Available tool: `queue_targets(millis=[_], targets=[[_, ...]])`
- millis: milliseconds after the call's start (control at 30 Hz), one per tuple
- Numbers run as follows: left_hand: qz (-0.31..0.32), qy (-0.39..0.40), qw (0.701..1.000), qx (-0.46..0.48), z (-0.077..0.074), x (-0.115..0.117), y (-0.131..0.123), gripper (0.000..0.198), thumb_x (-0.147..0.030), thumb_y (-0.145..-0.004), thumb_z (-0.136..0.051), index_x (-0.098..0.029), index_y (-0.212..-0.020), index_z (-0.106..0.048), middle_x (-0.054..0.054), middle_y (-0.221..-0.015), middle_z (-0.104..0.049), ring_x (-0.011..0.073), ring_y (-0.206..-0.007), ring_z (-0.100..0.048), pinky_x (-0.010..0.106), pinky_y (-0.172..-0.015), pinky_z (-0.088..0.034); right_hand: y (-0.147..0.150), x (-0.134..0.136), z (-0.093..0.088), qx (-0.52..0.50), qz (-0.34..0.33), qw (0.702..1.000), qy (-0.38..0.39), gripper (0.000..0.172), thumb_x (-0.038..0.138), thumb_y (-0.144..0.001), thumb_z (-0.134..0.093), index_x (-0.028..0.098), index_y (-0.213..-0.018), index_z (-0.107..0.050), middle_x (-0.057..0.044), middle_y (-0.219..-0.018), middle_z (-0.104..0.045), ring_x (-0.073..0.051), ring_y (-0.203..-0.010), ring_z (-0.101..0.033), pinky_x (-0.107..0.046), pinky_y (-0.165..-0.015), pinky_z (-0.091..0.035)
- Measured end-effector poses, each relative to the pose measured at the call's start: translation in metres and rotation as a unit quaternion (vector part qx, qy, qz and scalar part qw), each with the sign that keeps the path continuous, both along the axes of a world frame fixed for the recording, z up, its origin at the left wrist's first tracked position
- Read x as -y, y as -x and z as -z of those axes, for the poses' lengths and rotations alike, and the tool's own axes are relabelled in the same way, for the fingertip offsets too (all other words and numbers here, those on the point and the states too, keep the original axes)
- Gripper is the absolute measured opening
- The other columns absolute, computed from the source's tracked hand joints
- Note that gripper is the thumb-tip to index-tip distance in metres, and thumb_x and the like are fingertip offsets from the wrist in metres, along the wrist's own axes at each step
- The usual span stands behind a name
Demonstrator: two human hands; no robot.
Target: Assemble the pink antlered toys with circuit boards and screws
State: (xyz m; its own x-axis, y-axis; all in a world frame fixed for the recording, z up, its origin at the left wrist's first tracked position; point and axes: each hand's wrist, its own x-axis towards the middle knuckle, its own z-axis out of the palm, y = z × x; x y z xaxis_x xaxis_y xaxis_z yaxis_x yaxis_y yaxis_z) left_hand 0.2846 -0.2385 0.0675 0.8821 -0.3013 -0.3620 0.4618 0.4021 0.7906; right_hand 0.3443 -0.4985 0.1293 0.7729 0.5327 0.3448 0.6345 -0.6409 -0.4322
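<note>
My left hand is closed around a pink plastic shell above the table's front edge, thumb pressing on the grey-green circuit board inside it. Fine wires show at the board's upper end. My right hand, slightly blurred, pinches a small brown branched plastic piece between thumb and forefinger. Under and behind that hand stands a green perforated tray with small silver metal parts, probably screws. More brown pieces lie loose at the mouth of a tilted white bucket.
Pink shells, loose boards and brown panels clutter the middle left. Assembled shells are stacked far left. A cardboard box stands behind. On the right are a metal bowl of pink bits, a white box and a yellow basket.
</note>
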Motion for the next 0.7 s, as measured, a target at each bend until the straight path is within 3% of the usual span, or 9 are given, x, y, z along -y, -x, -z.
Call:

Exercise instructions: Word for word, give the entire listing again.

The completed task:
Available tool: `queue_targets(millis=[_], targets=[[_, ...]])`
- millis: milliseconds after the call's start (control at 30 Hz), one per tuple
- Numbers run as follows: left_hand: qz (-0.31..0.32), qy (-0.39..0.40), qw (0.701..1.000), qx (-0.46..0.48), z (-0.077..0.074), x (-0.115..0.117), y (-0.131..0.123), gripper (0.000..0.198), thumb_x (-0.147..0.030), thumb_y (-0.145..-0.004), thumb_z (-0.136..0.051), index_x (-0.098..0.029), index_y (-0.212..-0.020), index_z (-0.106..0.048), middle_x (-0.054..0.054), middle_y (-0.221..-0.015), middle_z (-0.104..0.049), ring_x (-0.011..0.073), ring_y (-0.206..-0.007), ring_z (-0.100..0.048), pinky_x (-0.010..0.106), pinky_y (-0.172..-0.015), pinky_z (-0.088..0.034); right_hand: y (-0.147..0.150), x (-0.134..0.136), z (-0.093..0.088), qx (-0.52..0.50), qz (-0.34..0.33), qw (0.702..1.000), qy (-0.38..0.39), gripper (0.000..0.172), thumb_x (-0.038..0.138), thumb_y (-0.144..0.001), thumb_z (-0.134..0.093), index_x (-0.028..0.098), index_y (-0.213..-0.018), index_z (-0.107..0.050), middle_x (-0.057..0.044), middle_y (-0.219..-0.018), middle_z (-0.104..0.045), ring_x (-0.073..0.051), ring_y (-0.203..-0.010), ring_z (-0.101..0.033), pinky_x (-0.107..0.046), pinky_y (-0.165..-0.015), pinky_z (-0.091..0.035)
- Measured end-effector poses, each relative to the pose measured at the call's start: translation in metres and rotation as a unit quaternion (vector part qx, qy, qz and scalar part qw), each with the sign that keeps the path continuous, both along the axes of a world frame fixed for the recording, z up, its origin at the left wrist's first tracked position
- Read x as -y, y as -x and z as -z of those axes, for the poses' lengths and rotations alike, and the tool's own axes are relabelled in the same way, for the fingertip offsets too (all other words and numbers here, those on the point and the states too, keep the original axes)
- Gripper is the absolute measured opening
- The other columns absolute, computed from the source's tracked hand joints
- Note that gripper is the thumb-tip to index-tip distance in metres, and thumb_x and the like are fingertip offsets from the wrist in metres, along the wrist's own axes at each step
- The usual span stands behind a name
Demonstrator: two human hands; no robot.
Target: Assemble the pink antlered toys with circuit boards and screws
State: (xyz m; its own x-axis, y-axis; all in a world frame fixed for the recording, z up, its origin at the left wrist's first tracked position; point and axes: each hand's wrist, its own x-axis towards the middle knuckle, its own z-axis out of the palm, y = z × x; x y z xaxis_x xaxis_y xaxis_z yaxis_x yaxis_y yaxis_z) left_hand 0.2846 -0.2385 0.0675 0.8821 -0.3013 -0.3620 0.4618 0.4021 0.7906; right_hand 0.3443 -0.4985 0.1293 0.7729 0.5327 0.3448 0.6345 -0.6409 -0.4322
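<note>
My left hand is closed around a pink plastic shell above the table's front edge, thumb pressing on the grey-green circuit board inside it. Fine wires show at the board's upper end. My right hand, slightly blurred, pinches a small brown branched plastic piece between thumb and forefinger. Under and behind that hand stands a green perforated tray with small silver metal parts, probably screws. More brown pieces lie loose at the mouth of a tilted white bucket.
Pink shells, loose boards and brown panels clutter the middle left. Assembled shells are stacked far left. A cardboard box stands behind. On the right are a metal bowl of pink bits, a white box and a yellow basket.
</note>
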Motion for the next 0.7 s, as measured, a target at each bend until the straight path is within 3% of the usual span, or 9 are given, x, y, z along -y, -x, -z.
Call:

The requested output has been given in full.